■ Required action
The required output is the exact run of lines below that opens at the line with "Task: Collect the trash" and closes at the line with "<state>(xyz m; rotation".

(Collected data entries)
________________________________________

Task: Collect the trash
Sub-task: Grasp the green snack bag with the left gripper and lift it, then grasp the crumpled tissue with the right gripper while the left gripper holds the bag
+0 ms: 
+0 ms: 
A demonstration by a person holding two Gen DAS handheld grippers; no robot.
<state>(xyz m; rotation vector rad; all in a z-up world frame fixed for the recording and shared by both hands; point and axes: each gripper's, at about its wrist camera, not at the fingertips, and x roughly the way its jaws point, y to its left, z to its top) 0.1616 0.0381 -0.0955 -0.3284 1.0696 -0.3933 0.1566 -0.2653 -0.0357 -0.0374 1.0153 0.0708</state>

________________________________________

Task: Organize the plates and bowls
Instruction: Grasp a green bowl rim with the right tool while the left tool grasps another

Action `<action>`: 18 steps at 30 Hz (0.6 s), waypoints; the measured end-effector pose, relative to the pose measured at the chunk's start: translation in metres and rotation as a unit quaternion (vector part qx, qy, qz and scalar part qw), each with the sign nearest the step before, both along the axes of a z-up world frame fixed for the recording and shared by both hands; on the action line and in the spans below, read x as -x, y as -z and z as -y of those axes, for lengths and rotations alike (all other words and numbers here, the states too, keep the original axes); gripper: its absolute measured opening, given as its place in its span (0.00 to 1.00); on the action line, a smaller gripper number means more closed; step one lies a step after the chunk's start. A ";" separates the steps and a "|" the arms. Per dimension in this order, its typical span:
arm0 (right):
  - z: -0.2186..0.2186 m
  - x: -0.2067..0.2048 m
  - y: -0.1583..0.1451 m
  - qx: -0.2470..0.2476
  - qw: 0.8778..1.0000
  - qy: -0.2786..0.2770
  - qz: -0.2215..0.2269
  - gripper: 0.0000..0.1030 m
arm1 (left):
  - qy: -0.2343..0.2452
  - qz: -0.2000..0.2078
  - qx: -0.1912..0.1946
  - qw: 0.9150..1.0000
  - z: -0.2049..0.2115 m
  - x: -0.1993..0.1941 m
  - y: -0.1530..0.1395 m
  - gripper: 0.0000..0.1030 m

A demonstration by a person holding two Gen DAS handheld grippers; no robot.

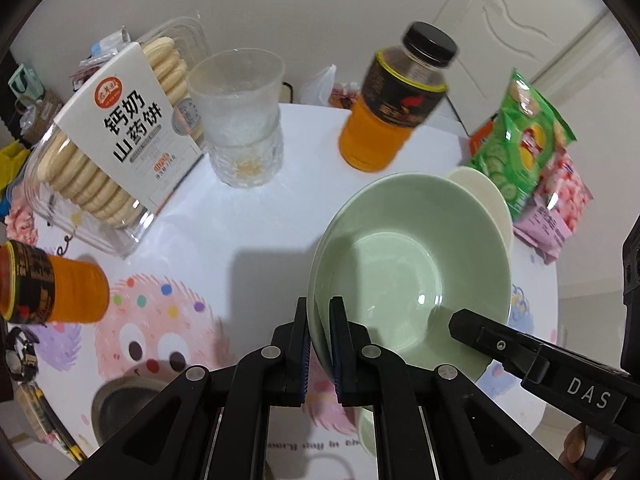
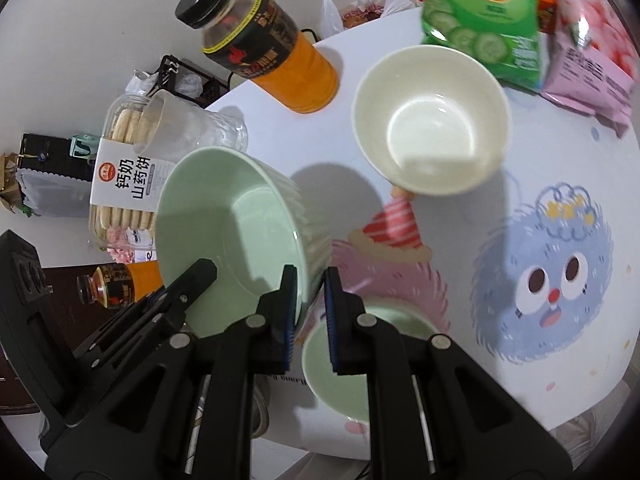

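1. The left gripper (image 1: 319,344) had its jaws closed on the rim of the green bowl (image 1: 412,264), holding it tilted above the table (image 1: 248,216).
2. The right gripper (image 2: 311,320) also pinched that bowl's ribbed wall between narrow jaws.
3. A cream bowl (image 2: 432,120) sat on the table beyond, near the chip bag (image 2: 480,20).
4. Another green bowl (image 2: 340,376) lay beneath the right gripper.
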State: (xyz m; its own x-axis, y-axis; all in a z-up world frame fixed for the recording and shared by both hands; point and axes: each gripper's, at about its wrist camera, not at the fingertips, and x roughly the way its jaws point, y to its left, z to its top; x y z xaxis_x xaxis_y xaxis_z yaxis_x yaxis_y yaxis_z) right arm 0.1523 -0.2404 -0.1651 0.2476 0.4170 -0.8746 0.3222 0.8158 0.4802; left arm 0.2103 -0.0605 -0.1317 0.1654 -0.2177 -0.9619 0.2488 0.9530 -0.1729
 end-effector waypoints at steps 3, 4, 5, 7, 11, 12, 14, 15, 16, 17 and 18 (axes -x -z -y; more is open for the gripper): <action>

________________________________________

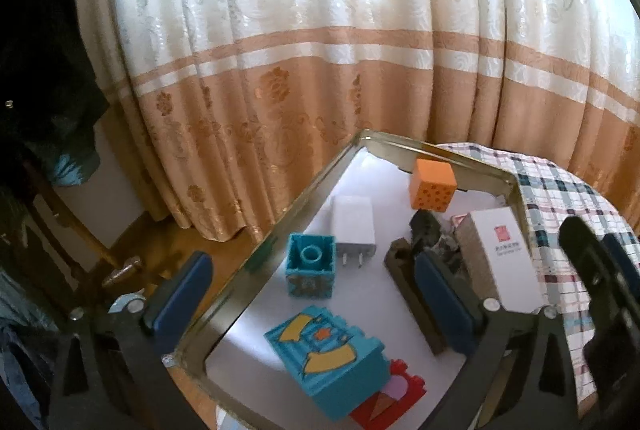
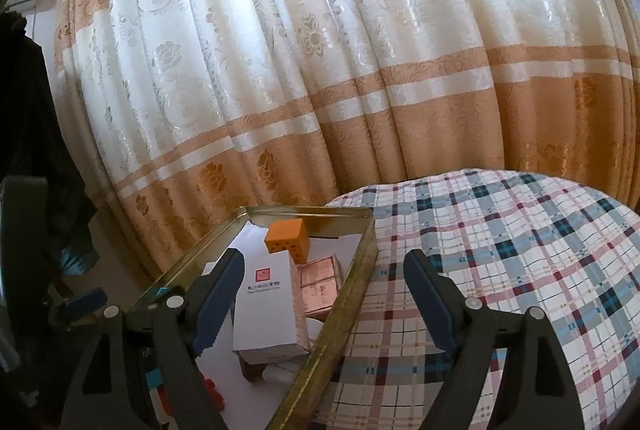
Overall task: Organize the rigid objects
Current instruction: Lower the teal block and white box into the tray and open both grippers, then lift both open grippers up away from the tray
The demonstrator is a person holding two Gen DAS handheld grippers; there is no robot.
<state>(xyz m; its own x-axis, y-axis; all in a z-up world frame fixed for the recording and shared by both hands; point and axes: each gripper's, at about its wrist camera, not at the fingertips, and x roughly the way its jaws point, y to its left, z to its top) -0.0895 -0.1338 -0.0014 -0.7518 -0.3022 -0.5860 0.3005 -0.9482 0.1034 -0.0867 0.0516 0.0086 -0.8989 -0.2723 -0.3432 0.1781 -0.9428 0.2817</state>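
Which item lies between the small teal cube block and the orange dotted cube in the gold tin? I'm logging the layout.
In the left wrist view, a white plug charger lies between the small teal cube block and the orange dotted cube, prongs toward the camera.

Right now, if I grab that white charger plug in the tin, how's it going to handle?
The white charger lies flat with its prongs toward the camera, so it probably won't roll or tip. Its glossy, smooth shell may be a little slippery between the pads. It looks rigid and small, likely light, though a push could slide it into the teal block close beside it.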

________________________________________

■ Answer space
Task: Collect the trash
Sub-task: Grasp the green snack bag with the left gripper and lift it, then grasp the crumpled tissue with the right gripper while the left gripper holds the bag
+0 ms: 
+0 ms: 
A demonstration by a person holding two Gen DAS handheld grippers; no robot.
<state>(xyz m; rotation vector rad; all in a z-up world frame fixed for the recording and shared by both hands; point and axes: each gripper's, at about its wrist camera, not at the fingertips, and x roughly the way its jaws point, y to its left, z to its top) 0.1616 0.0381 -0.0955 -0.3284 1.0696 -0.3933 0.1566 -0.2653 -0.0357 -0.0374 1.0153 0.0708</state>

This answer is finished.